Wednesday, July 27, 2016

Sport: Trying to cast a large shadow over the Chinese

Jamaican diver Yona Knight-Wisdom hopes his uncharacteristically large frame will not only help him stand out among his competitors at his first Olympics but also enable him to win by making as small a splash as possible.
Standing at 1.89m tall and weighing close to 90kg, the first male diver from the Caribbean island to qualify for the Olympics is at least 20cm taller than the slight Chinese divers who dominated the London 2012 Olympics.
While Knight-Wisdom sees his height as a disadvantage that prevents him from spinning as fast as other divers, his weight allows him to propel himself higher from the springboard and execute the harder dives, he said.
“My advantage is that I’m able to get a really clean entry into the water, so I make very little splash,” said Knight-Wisdom, who competes in the individual 3m springboard event. “I’m just aiming to keep it really, really simple and just try to get the most consistent performance, because I feel like people will make mistakes.”
The British-born 21-year-old, whose father is Jamaican and mother is from Barbados, now counts himself as a professional athlete after competing his Sports and Exercise Science degree at Leeds Beckett University, in May.
Sponsored by British-Jamaican musician and sauce maker Levi Roots, he chose to represent Jamaica after struggling to get into the British diving team.

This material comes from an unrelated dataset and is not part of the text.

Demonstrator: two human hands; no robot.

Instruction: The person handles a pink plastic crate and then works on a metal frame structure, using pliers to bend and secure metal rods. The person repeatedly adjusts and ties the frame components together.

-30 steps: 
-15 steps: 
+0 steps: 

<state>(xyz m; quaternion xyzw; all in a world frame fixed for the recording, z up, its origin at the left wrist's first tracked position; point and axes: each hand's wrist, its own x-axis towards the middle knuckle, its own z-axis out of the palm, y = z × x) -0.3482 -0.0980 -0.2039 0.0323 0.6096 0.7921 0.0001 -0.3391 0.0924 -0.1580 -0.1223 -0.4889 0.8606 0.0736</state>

Jamaica has only had one other Olympic diver, Betsy Sullivan, who participated in the 1972 Games in Munich.
In the run-up to the Games, Knight-Wisdom said he is training at least 25 hours a week with only Sundays off.
While he is keeping his eye on the final and clinching a spot in the Fina/NVC Diving World Series next year, his main goal is to enjoy the occasion, he said. Still, he admits his presence holds greater significance in breaking down stereotypes about divers.
“To see an African-American diver kind of at the top level in this sport, there’s very few of us,” he said. “Some people do still get shocked when I say I’m a diver.”
Meanwhile, China’s Wu Minxia will be making her bid to become the most decorated female Olympic diver during the Rio Games, fronting an attempt by her country to sweep all eight titles next month at the Maria Lenk Aquatics Centre.
The 30-year-old, who equalled her former diving partner Guo Jingjing’s record of four gold medals at the 2012 Olympics, will lead China’s 13-member team who are expected to dominate after winning six out of eight golds at test events in February.
They also won six of the eight titles at the London Games.
Among China’s other headline gold medal hopes are Qiu Bo, who won silver in the men’s 10m platform event in 2012, and 15-year-old Ren Qian, who scored a perfect 10 at the February test event in the women’s category.
China’s diving team leader, Zhou Jihong, has remained cautious over the country’s chances, saying that China “had no advantage in the men’s events” and warned that “dark horses” lurked in the women’s platform events.
“It is very hard. Our rivals are at high-level, very experienced and at the same time very young,” she was quoted by Xinhua news agency as saying about the men’s events in May.
The major competition for the Chinese men are the United States’ David Boudia, who will defend his 10m platform gold at his third Olympics, and Britain’s Tom Daley, who took the bronze in London.
Wu, however, will not be defending her individual 3m springboard gold and will instead compete in the synchronised event with team-mate Shi Tingmao.
North Korea will also be pinning their medal hopes on teenager Kim Kuk-hyang in the women’s 10m event after she won her country’s first gold at last year’s world championships.
While China dominated the test event, there are concerns that weather changes at the outdoor venue, especially during Brazil’s winter, could affect divers’ performances. The venue also suffered temporary power cuts during recent competitions.